=== Exercise prompt ===
In the records below, find the line that contains "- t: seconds" and the line that contains "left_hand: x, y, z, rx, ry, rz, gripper". Set down exactly those lines and every line between them, and nothing more.

┌─ Working data

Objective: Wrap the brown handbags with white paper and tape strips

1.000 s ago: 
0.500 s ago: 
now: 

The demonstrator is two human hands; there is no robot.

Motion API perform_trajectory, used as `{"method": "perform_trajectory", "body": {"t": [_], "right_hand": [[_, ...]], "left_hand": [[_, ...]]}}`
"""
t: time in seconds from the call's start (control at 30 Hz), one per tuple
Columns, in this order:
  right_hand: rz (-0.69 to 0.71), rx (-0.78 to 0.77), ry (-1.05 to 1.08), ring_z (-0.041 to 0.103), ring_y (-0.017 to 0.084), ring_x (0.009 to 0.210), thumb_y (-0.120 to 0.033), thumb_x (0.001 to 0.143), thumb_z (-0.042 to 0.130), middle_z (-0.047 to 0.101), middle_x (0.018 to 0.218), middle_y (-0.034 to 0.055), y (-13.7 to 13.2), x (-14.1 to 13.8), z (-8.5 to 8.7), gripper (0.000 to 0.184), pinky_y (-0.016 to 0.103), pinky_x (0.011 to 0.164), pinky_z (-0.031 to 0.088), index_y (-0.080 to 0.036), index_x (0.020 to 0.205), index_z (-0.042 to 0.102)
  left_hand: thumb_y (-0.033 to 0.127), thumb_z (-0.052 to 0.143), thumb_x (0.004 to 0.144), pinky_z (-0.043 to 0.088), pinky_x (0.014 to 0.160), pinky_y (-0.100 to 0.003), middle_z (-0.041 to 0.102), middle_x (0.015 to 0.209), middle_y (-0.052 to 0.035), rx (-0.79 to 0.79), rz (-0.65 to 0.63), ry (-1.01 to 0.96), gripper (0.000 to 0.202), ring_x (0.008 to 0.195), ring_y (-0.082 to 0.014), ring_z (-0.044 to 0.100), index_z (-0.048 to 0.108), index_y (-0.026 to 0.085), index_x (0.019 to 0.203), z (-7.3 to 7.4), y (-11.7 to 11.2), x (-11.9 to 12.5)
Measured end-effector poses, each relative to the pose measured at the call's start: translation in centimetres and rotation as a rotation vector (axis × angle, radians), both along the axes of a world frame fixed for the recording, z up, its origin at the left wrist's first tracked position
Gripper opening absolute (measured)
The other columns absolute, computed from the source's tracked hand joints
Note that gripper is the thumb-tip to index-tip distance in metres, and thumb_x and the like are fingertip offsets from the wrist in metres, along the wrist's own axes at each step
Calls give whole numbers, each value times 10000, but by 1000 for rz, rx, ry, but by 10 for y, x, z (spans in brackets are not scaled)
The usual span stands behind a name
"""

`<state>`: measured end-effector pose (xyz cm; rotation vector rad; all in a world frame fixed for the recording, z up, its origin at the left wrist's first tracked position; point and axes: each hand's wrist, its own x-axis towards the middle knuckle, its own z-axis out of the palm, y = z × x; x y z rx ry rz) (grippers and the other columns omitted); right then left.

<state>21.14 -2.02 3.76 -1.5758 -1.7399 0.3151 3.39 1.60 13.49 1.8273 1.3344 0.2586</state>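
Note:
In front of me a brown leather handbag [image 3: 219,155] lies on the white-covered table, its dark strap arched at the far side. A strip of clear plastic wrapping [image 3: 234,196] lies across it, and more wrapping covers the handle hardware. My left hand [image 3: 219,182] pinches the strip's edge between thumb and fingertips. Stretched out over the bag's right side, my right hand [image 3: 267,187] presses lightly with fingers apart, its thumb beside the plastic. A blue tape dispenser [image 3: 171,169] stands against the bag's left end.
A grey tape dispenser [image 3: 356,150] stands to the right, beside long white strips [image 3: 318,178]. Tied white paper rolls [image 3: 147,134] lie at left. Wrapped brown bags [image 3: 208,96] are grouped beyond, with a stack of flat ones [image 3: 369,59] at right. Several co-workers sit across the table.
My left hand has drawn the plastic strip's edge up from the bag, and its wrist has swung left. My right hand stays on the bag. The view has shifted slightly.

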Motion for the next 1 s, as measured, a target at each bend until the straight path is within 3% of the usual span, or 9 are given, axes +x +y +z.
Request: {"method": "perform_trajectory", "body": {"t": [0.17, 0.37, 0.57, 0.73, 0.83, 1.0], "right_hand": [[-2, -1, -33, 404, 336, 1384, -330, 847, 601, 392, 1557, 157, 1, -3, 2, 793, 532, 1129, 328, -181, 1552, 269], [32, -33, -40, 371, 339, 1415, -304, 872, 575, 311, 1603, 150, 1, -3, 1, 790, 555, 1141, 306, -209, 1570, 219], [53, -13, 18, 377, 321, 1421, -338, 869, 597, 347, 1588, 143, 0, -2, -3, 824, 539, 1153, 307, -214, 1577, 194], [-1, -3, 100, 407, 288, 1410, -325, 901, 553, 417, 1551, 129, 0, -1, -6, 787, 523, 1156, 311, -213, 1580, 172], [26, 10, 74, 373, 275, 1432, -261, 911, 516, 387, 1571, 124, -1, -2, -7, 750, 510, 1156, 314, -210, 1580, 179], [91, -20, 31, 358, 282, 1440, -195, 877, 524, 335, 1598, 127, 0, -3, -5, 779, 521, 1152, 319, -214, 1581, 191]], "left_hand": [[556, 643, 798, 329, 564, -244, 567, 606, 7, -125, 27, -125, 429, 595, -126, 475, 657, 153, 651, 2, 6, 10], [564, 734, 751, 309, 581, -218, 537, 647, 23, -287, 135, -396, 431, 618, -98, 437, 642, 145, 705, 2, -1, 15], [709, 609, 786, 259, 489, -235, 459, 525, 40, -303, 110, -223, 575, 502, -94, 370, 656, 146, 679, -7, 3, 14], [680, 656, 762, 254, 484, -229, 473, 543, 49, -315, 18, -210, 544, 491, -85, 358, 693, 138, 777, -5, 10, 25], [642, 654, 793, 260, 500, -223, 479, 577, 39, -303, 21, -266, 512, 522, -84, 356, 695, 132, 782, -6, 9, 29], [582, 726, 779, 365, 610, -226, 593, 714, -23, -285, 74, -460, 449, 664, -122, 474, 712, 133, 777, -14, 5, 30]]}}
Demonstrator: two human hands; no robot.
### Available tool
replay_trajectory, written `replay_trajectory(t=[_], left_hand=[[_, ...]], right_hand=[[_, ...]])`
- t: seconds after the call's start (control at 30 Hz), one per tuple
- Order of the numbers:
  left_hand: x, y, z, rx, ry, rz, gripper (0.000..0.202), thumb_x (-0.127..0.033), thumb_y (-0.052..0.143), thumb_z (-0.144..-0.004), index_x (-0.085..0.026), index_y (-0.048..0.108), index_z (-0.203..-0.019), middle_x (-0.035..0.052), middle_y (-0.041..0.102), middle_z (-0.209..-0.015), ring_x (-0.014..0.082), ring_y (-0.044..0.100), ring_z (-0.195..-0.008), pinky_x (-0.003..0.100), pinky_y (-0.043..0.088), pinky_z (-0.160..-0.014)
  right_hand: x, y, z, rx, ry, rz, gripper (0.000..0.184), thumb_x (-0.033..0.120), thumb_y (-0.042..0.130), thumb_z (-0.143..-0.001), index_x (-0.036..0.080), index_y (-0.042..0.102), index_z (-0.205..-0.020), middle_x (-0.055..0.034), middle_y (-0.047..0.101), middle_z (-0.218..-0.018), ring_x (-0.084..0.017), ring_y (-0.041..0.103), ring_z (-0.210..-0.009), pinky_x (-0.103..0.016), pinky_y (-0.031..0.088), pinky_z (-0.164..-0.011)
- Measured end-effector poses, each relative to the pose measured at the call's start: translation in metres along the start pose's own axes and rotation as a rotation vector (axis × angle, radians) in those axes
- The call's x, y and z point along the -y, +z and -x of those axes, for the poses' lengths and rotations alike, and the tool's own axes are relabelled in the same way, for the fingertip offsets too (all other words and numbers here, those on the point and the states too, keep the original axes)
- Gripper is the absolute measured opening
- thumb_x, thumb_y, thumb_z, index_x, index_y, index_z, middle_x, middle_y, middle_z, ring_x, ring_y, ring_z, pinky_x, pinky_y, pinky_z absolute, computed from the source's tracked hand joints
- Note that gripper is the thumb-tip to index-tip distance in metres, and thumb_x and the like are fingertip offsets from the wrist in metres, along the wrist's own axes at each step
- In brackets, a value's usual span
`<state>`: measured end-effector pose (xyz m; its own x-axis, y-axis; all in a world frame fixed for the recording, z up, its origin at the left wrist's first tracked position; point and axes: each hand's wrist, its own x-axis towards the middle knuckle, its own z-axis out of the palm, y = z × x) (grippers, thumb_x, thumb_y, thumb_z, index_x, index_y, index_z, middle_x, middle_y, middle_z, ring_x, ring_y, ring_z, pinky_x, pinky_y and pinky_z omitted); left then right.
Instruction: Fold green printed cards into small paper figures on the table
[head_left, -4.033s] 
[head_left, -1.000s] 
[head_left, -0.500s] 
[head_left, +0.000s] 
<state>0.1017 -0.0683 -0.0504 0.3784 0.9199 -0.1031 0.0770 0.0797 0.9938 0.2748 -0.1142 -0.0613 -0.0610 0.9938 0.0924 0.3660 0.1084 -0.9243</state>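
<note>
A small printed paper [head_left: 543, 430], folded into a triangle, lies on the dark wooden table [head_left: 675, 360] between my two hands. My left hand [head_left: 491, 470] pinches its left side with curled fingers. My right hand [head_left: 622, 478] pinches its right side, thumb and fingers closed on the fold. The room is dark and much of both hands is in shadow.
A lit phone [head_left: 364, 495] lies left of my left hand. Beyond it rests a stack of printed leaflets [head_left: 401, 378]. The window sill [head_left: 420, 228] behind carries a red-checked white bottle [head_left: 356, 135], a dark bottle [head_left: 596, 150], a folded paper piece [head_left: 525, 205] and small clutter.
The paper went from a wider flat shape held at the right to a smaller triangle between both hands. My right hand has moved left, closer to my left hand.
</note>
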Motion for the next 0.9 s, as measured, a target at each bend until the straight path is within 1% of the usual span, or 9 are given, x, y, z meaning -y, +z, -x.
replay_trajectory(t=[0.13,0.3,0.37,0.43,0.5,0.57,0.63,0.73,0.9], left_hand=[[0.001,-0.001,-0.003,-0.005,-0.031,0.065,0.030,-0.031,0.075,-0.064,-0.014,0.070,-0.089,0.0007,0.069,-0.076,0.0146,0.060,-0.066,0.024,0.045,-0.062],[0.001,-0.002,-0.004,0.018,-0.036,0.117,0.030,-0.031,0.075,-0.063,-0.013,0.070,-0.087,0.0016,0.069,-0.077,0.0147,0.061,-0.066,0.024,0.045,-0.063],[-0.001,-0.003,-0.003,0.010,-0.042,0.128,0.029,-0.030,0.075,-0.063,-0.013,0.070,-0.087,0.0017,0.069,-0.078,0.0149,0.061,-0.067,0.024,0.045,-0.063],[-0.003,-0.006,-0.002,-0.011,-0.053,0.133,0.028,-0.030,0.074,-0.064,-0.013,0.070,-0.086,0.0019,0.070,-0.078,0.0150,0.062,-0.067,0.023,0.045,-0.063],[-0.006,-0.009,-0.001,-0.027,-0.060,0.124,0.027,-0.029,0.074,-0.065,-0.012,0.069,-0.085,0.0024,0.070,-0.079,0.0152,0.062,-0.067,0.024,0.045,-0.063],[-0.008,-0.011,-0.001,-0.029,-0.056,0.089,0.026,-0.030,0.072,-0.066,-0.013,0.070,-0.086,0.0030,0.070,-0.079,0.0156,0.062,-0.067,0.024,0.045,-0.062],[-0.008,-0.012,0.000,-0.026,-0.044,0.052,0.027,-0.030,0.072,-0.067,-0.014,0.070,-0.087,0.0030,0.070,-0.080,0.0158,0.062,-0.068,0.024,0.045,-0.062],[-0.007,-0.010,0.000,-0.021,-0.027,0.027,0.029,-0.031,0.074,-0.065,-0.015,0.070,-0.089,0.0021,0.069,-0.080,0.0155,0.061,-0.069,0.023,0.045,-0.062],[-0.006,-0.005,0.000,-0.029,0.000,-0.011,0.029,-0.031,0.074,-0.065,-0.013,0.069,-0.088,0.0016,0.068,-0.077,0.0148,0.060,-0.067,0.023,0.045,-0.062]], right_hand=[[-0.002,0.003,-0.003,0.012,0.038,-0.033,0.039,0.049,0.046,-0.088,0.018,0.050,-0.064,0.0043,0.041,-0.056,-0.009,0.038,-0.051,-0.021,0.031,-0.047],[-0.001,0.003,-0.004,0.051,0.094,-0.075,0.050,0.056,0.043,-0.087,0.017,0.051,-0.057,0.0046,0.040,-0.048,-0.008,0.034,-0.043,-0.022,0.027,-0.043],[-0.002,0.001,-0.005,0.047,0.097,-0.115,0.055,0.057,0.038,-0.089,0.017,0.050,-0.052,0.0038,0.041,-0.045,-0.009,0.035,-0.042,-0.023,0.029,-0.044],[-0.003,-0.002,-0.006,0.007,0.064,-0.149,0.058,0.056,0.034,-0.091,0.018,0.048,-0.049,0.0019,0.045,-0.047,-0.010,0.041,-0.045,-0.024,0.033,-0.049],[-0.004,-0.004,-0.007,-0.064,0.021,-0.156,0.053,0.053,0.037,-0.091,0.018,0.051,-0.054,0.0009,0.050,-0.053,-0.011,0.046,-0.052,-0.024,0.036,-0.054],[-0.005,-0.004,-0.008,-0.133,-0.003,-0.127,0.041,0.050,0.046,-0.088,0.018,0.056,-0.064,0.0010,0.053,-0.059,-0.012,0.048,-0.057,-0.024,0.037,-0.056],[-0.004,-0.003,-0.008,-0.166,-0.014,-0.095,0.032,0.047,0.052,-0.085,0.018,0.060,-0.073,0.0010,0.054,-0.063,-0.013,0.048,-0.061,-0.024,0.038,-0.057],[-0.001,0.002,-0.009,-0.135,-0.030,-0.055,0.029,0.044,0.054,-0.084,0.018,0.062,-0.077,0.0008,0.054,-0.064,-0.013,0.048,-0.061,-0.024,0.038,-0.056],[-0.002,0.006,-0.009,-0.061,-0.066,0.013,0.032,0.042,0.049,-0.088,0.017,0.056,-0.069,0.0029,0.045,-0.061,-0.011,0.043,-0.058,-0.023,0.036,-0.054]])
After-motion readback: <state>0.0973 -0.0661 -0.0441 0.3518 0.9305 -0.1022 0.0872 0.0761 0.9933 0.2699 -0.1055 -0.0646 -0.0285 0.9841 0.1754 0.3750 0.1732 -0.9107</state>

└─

=== Response ===
- t: seconds after the call's start (control at 30 Hz), one per tuple
- Order of the numbers:
  left_hand: x, y, z, rx, ry, rz, gripper (0.000..0.202), thumb_x (-0.127..0.033), thumb_y (-0.052..0.143), thumb_z (-0.144..-0.004), index_x (-0.085..0.026), index_y (-0.048..0.108), index_z (-0.203..-0.019), middle_x (-0.035..0.052), middle_y (-0.041..0.102), middle_z (-0.209..-0.015), ring_x (-0.014..0.082), ring_y (-0.044..0.100), ring_z (-0.195..-0.008), pinky_x (-0.003..0.100), pinky_y (-0.043..0.088), pinky_z (-0.160..-0.014)

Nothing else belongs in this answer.